LLVM Loop vectorizer - 2 vector.body blocks appear

Hello.
     Mikhail, with the more recent version of the LoopVectorize.cpp code (retrieved at the beginning of July 2016) I ran the following piece of C code:
     void foo(long *A, long *B, long *C, long N) {
       for (long i = 0; i < N; ++i) {
         C[i] = A[i] + B[i];
       }
     }

     The vectorized LLVM program I obtain contains 2 vector.body blocks - one named "vector.body" and the other "vector.body34" for example. The code seems correct - the first "vector.body" block is responsible for the vector add of a number of vector elements multiple of VF * UF. There are 2 epilogues which makes things a bit strange - I am still trying to understand the code.

     Is it possible to explain to me where in LoopVectorize.cpp are created 2 vector.body blocks?
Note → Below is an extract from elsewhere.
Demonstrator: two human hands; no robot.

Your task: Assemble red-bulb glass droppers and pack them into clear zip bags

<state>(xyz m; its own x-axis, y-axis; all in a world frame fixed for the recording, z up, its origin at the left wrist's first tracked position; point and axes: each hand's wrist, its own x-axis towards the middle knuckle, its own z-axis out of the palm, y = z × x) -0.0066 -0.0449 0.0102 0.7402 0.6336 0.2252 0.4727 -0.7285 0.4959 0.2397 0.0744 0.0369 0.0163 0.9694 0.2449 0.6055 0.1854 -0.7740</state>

I know that InnerLoopVectorizer::vectorize() calls InnerLoopVectorizer::createEmptyLoop() which creates the blocks required for vectorization, but I have difficulties to follow the classes instantiations.
     I ask because in fact, I would prefer having only one "vector.body" block for the above C program, as it was happening with LoopVectorize.cpp version of Nov 2015.

   Thank you very much,
     Alex

Hi Alex,

How do you compile this program? I compile it as follows, and don’t see extra vector-bodies:

bin/clang -O3 vec.c -S -o - |grep “##”

_foo: ## @foo

BB#0: ## %entry

BB#1: ## %for.body.preheader

BB#8: ## %min.iters.checked

BB#9: ## %vector.memcheck

BB#10: ## %vector.memcheck

BB#11: ## %vector.body.preheader

BB#12: ## %vector.body.prol

LBB0_13: ## %vector.body.prol.loopexit

BB#14: ## %vector.body.preheader.new

LBB0_15: ## %vector.body

=>This Inner Loop Header: Depth=1

LBB0_16: ## %middle.block

LBB0_2: ## %for.body.preheader27

BB#3: ## %for.body.prol.preheader

LBB0_4: ## %for.body.prol

=>This Inner Loop Header: Depth=1

LBB0_5: ## %for.body.prol.loopexit

BB#6: ## %for.body.preheader27.new

LBB0_7: ## %for.body

=>This Inner Loop Header: Depth=1

LBB0_17: ## %for.cond.cleanup

Best regards,
Michael

Hello.
     Michael, thank you for your answer - indeed, your command generates only 1 vector.body.

     I give the following commands to compile:
         $(LLVM_PATH)/clang -fvectorize -mllvm -force-vector-width=8 src.c -S -emit-llvm
         $(LLVM_PATH)/opt -debug -O3 -loop-vectorize -force-vector-width=8 src.ll -S >3better_after_opt.ll
         $(LLVM_PATH)/llc -print-after-all -debug -march=connex -O0 -asm-show-inst -asm-verbose src_after_opt.ll

    I'd like to mention I am using the version of LoopVectorize.cpp from beginning of Jul 2016.

   Best regards,
     Alex

Hello.
Michael, thank you for your answer - indeed, your command generates only 1 vector.body.

I give the following commands to compile:
$(LLVM_PATH)/clang -fvectorize -mllvm -force-vector-width=8 src.c -S -emit-llvm
$(LLVM_PATH)/opt -debug -O3 -loop-vectorize -force-vector-width=8 src.ll -S >3better_after_opt.ll
$(LLVM_PATH)/llc -print-after-all -debug -march=connex -O0 -asm-show-inst -asm-verbose src_after_opt.ll

Hi Alex,

I assume you run these three commands to model a clang’s O3 behavior using opt? If so, then it’s better to do it the following way:

  1. Generate IR with clang before optimizations kick in:
    clang -O3 -mllvm -disable-llvm-optzns -S -emit-llvm src.c -o src_noopt.ll

  2. Run opt on it:
    opt -O3 src_noopt.ll -S -o src_after_opt.ll
    You can also pass you custom flags here, like “-force-vector-width=8”. No need to pass -loop-vectorize, as it’s already present in O3 pipeline. I guess passing it along with O3 might be the reason you see two vector bodies (e.g. remainder loop might have been vectorized by the second invocation of vectorizer).

  3. Run llc if you need an asm file:
    llc src_after_opt.ll -o src.s -march=connex -asm-show-inst -asm-verbose

Michael